The U.S. government recently slapped visa bans and asset freezes on several Chinese government officials. Beijing retaliated by announcing that it would apply sanctions against Senator Marco Rubio (R-FL), Senator Ted Cruz (R-TX), and Representative Chris Smith (R-NJ), three individuals who are staunch critics of the Chinese regime. In recent weeks, the three lawmakers have slammed Beijing for its alleged mistreatment of the Uighurs in the Xinjiang region. Who are the Uighurs, and what is this all about?
Who are the Uighurs?
The Uighurs are one of China’s 55 officially recognized ethnic minorities. They are native to the Xinjiang Uighur Autonomous Region in the northwestern part of China. It is unclear as to the precise number of Uighurs, but it is estimated that the population is about 12 million. The Uighurs, who are Muslims, have identified themselves as being culturally and ethnically close to Central Asian nations.
What is Happening?
Uighur activists accuse the Chinese government of clamping down on the population’s business, cultural, and religious activities, which they say has been going on since the 1990s. For more than a decade, many well-known Uighurs have been sent to prison or have sought asylum after being accused of terrorism.
The Chinese government has stated that Uighur militants have initiated violent acts, such as bombings, disruptive protests, and sabotage. Officials say the Uighurs are demanding an independent state and will use any means necessary to achieve their aims. Observers believe China is making too much of Uighur separatist movements to justify the government’s actions in the region.

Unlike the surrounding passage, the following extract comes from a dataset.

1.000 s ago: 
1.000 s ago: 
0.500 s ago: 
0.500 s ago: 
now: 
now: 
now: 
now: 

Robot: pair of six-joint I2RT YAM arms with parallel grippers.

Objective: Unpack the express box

Is Xinjiang a Strategic Location?
Xinjiang has been under Chinese control since 1949, but most of the Uighur population continue to identify the region as East Turkestan. Many observers note how this is a strategic economic location for the government due to its vast natural gas reserves. It is also an integral part of China’s Belt and Road Initiative (RBI), a massive infrastructure project to connect Eastern Europe, Africa, and other Asian countries to China through railway, seaports, and highways to boost trade. In 2013, Xinjiang was officially labeled a “special economic zone.”

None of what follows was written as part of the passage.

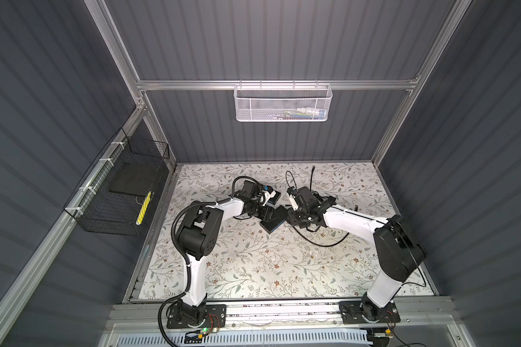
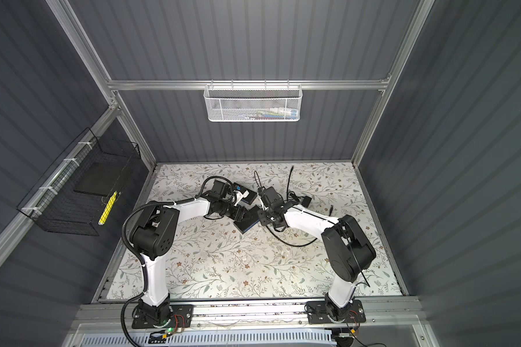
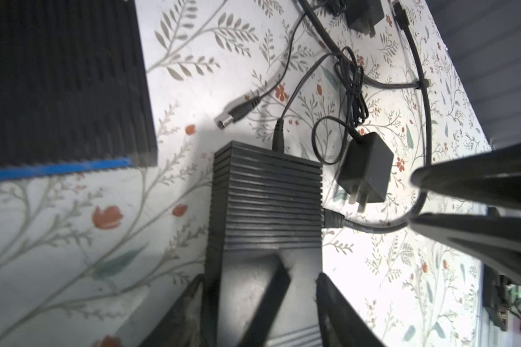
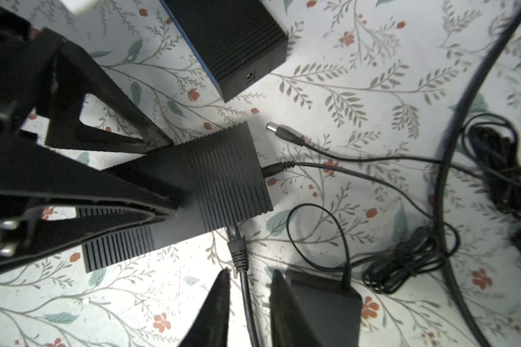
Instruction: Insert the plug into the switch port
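The switch is a flat, ribbed black box (image 4: pixel 229 174) (image 3: pixel 266 195) lying mid-table (image 1: pixel 273 220). The plug (image 4: pixel 237 249) (image 3: pixel 333 219), a black booted connector on a thick cable, has its front end in the switch port on the box's long side. My right gripper (image 4: pixel 250 272) is open. Its fingers stand on either side of the cable just behind the plug, with a gap on each side. My left gripper (image 3: pixel 259 276) reaches over the box's other end with its jaws spread apart, and the box shows between them.
A second black box with a blue face (image 4: pixel 226 39) (image 3: pixel 60 84) lies close by. A loose barrel plug (image 4: pixel 283 133) rests beside the switch, and another barrel plug (image 4: pixel 272 169) sits in its short end. A black power adapter (image 3: pixel 364 171) and coiled cables (image 4: pixel 403 264) lie near my right gripper.
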`<state>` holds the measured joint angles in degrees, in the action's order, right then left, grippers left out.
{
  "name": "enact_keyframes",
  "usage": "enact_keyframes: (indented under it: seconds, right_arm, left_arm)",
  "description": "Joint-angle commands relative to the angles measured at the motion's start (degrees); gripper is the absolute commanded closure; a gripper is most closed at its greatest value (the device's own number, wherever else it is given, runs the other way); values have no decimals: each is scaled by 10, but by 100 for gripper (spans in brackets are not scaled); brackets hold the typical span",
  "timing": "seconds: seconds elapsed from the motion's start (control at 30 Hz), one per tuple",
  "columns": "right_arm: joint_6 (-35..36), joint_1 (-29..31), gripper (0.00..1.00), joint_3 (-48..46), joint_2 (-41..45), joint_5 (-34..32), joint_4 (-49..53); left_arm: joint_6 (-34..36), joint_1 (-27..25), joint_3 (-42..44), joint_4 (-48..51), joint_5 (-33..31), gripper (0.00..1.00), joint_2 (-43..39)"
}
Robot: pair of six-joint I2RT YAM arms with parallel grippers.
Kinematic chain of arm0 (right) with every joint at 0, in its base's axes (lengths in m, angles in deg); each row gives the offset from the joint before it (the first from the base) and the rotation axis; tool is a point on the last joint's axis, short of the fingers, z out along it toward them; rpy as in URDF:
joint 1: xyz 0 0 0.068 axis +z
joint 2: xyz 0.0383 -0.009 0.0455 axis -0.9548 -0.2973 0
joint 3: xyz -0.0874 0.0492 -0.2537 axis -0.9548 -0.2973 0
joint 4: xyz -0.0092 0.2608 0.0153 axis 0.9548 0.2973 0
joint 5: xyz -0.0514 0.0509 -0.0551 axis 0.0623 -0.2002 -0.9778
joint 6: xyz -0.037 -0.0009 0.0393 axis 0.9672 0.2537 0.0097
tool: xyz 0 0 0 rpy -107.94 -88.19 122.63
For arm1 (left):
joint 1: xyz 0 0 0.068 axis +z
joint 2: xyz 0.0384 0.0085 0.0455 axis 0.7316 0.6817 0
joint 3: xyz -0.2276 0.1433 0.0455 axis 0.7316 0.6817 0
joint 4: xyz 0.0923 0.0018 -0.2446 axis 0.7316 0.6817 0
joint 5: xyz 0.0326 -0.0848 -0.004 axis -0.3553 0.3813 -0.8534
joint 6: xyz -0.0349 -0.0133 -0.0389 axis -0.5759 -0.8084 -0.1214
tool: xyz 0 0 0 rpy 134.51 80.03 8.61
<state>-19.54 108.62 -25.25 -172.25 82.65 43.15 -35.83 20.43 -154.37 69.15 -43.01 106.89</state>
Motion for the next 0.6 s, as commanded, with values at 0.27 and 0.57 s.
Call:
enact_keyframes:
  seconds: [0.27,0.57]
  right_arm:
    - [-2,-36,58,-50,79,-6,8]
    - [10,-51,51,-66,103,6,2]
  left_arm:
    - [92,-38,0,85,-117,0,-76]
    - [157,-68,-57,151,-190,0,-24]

Are the Uighurs in Danger?
Since 2017, roughly one million Uighurs have been detained and placed into one of 85 known detention camps within Xinjiang. Beijing had denied that these camps existed, but authorities eventually admitted to their existence when the sites were captures on satellite footage. Officials labeled them as “re-education centers.” Many Muslim minorities who were imprisoned state that they were interrogated and beaten because of their religion.
New footage revealed dozens of Uighur prisoners on the ground and blindfolded, being transferred to a train and shipped off to presumably one of these camps. The U.S. has repeatedly condemned these camps, joining 30 other nations in describing these places as part of a “horrific campaign of repression.”
A Defining Issue?
Is the world witnessing a holocaust unfolding before its eyes? That is what many people are fearing after seeing footage of prisoners being loaded on to trains and reading reports about re-education centers. The future of the Uighurs remains uncertain, but the situation appears to be deteriorating. If it were not for the Coronavirus pandemic, this might have become a defining issue for the international community.